# [Exercise requirements]
Extract all of the data and reproduce it precisely.

####

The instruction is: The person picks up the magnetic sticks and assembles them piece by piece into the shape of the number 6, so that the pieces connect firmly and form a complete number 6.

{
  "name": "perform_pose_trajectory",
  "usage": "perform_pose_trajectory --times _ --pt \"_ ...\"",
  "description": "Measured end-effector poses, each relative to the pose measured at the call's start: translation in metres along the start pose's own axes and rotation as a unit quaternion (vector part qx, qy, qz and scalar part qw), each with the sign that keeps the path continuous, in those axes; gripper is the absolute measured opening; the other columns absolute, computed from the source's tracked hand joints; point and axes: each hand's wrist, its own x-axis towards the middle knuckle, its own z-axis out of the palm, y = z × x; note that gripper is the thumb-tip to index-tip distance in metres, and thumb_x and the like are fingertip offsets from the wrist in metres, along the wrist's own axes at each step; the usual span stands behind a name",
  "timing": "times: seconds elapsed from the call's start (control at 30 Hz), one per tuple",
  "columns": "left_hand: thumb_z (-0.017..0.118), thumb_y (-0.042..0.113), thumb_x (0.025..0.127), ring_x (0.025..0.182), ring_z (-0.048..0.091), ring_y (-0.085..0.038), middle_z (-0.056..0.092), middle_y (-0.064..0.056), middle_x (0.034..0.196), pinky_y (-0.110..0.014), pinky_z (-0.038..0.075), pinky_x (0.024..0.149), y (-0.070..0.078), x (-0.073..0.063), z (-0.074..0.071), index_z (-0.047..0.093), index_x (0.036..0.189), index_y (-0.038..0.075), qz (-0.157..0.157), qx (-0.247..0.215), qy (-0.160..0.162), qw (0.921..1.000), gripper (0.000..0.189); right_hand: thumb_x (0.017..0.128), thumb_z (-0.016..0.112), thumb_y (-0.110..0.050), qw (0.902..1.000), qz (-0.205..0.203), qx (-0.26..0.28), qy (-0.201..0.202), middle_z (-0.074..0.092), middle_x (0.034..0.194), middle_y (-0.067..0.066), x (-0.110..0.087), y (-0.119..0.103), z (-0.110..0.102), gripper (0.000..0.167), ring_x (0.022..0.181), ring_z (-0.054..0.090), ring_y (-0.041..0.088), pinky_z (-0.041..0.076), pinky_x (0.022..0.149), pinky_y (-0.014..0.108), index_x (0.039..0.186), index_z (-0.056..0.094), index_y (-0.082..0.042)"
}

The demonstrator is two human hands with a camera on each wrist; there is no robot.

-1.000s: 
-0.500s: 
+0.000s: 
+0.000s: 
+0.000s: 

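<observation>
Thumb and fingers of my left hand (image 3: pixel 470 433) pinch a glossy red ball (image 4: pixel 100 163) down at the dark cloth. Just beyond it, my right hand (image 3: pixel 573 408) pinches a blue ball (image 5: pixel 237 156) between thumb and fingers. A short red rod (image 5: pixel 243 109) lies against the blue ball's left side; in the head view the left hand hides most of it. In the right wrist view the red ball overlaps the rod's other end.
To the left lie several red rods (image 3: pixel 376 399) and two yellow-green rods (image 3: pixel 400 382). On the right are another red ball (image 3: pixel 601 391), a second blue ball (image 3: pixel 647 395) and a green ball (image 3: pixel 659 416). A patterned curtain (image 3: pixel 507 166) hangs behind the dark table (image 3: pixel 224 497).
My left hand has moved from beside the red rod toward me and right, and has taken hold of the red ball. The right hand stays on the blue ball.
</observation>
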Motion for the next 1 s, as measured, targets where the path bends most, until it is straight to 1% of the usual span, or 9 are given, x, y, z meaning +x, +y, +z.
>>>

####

# [The answer]
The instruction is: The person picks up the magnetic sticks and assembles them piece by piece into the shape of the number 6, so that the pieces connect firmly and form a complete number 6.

{
  "name": "perform_pose_trajectory",
  "usage": "perform_pose_trajectory --times _ --pt \"_ ...\"",
  "description": "Measured end-effector poses, each relative to the pose measured at the call's start: translation in metres along the start pose's own axes and rotation as a unit quaternion (vector part qx, qy, qz and scalar part qw), each with the sign that keeps the path continuous, in those axes; gripper is the absolute measured opening; the other columns absolute, computed from the source's tracked hand joints; point and axes: each hand's wrist, its own x-axis towards the middle knuckle, its own z-axis out of the palm, y = z × x; note that gripper is the thumb-tip to index-tip distance in metres, and thumb_x and the like are fingertip offsets from the wrist in metres, along the wrist's own axes at each step; the usual span stands behind a name",
  "timing": "times: seconds elapsed from the call's start (control at 30 Hz), one per tuple",
  "columns": "left_hand: thumb_z (-0.017..0.118), thumb_y (-0.042..0.113), thumb_x (0.025..0.127), ring_x (0.025..0.182), ring_z (-0.048..0.091), ring_y (-0.085..0.038), middle_z (-0.056..0.092), middle_y (-0.064..0.056), middle_x (0.034..0.196), pinky_y (-0.110..0.014), pinky_z (-0.038..0.075), pinky_x (0.024..0.149), y (-0.070..0.078), x (-0.073..0.063), z (-0.074..0.071), index_z (-0.047..0.093), index_x (0.036..0.189), index_y (-0.038..0.075), qz (-0.157..0.157), qx (-0.247..0.215), qy (-0.160..0.162), qw (0.921..1.000), gripper (0.000..0.189); right_hand: thumb_x (0.017..0.128), thumb_z (-0.016..0.112), thumb_y (-0.110..0.050), qw (0.902..1.000), qz (-0.205..0.203), qx (-0.26..0.28), qy (-0.201..0.202), middle_z (-0.074..0.092), middle_x (0.034..0.194), middle_y (-0.067..0.066), x (-0.110..0.087), y (-0.119..0.103), z (-0.110..0.102), gripper (0.000..0.167), ring_x (0.022..0.181), ring_z (-0.054..0.090), ring_y (-0.041..0.088), pinky_z (-0.041..0.076), pinky_x (0.022..0.149), pinky_y (-0.014..0.108), index_x (0.039..0.186), index_z (-0.056..0.094), index_y (-0.082..0.042)"
}

The demonstrator is two human hands with a camera on each wrist; there is no robot.

-1.000s: 
-0.500s: 
+0.000s: 
+0.000s: 
+0.000s: 

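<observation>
Thumb and fingers of my left hand (image 3: pixel 470 433) pinch a glossy red ball (image 4: pixel 100 163) down at the dark cloth. Just beyond it, my right hand (image 3: pixel 573 408) pinches a blue ball (image 5: pixel 237 156) between thumb and fingers. A short red rod (image 5: pixel 243 109) lies against the blue ball's left side; in the head view the left hand hides most of it. In the right wrist view the red ball overlaps the rod's other end.
To the left lie several red rods (image 3: pixel 376 399) and two yellow-green rods (image 3: pixel 400 382). On the right are another red ball (image 3: pixel 601 391), a second blue ball (image 3: pixel 647 395) and a green ball (image 3: pixel 659 416). A patterned curtain (image 3: pixel 507 166) hangs behind the dark table (image 3: pixel 224 497).
My left hand has moved from beside the red rod toward me and right, and has taken hold of the red ball. The right hand stays on the blue ball.
</observation>
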Motion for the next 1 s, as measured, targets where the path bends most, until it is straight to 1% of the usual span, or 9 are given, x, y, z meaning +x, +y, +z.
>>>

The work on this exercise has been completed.